Department of Integrated Medical Care, Medical University of Białystok, Białystok, Poland.
Malar J. 2012 Jun 29;11:171. doi: 10.1186/1475-2875-11-171.
Health status is one of the basic factors of a high quality of life and the problem of the acceptance of illness is important for adaptation to the limitations imposed by it. The purpose of the study was the evaluation of the quality of life, satisfaction with life and the acceptance of illness by malaria patients, as well as the discovery of a relationship between studied parameters.

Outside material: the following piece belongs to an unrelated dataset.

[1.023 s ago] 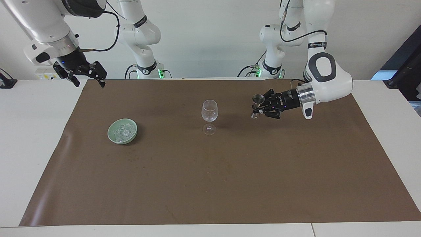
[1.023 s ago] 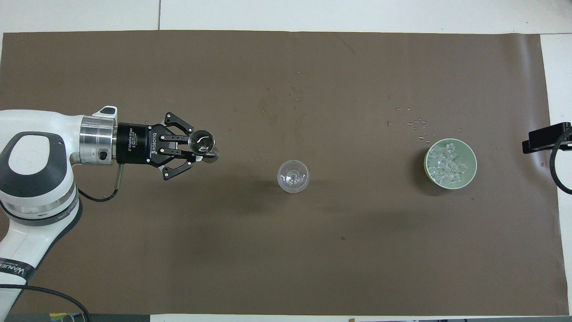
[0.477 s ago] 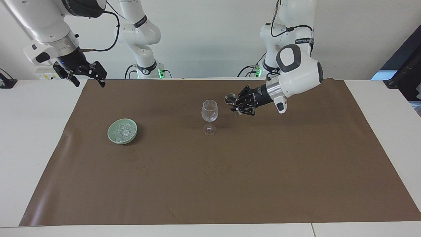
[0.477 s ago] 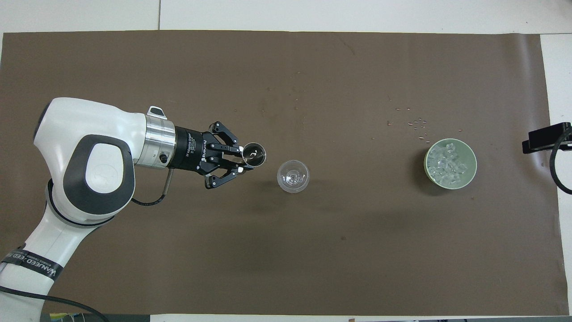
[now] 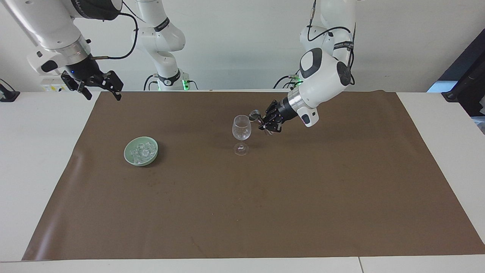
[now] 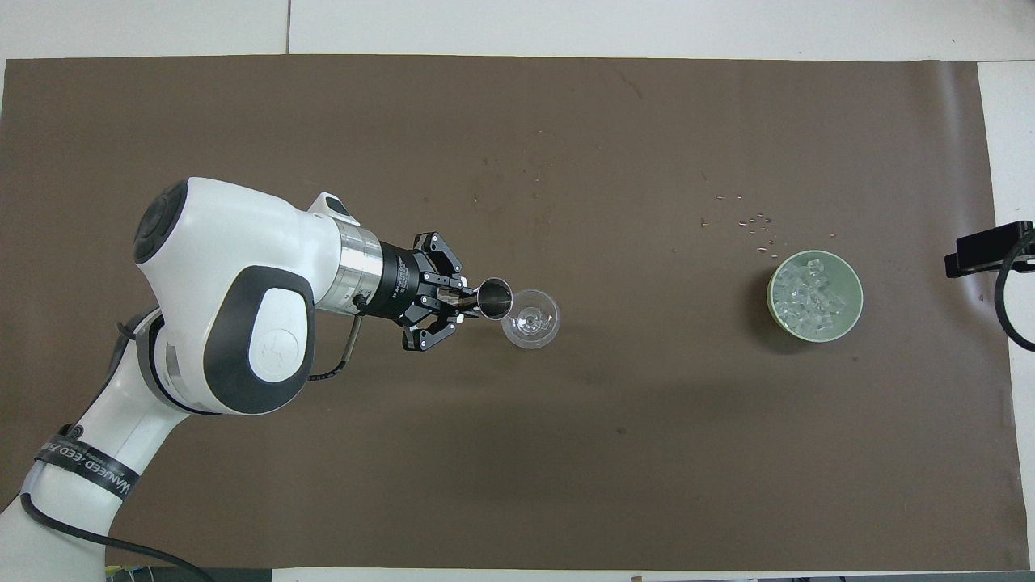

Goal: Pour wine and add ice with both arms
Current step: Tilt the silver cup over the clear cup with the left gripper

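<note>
Overhead view: the brown mat (image 6: pixel 517 453) covers most of the table (image 5: pixel 45 159), with bare mat all round everything on it. The left arm (image 6: pixel 234 323) reaches in over the mat, its gripper (image 5: pixel 268 120) clamped on a small metal cup (image 6: pixel 494 298) tilted at the glass's rim. The right gripper (image 5: pixel 99 84) waits, fingers spread, above the mat's corner nearest its base. The green bowl (image 5: pixel 129 156), toward the right arm's end, holds the ice (image 6: pixel 811 297). The glass (image 5: pixel 241 129) stands upright mid-mat; whether anything is in it, I cannot tell.
</note>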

The study was undertaken in August 2010, on 120 Nigerian patients with confirmed malaria. A method of diagnostic survey, based on standardized scales - Acceptance of Illness Scale, The Satisfaction With Life Scale and a standardized survey questionnaire World Health Organization Quality of Life/BREF - was used in this study. Descriptive statistics, variability range, 95% confidence interval, correlation analysis, Spearman's non-parametric correlation coefficient, Mann-Whitney test and Kruskal-Wallis test were applied and the, so called, test statistics was calculated, followed by the calculation of the test probability p. Results of analyses were presented in a box graph, and a graph of dispersion.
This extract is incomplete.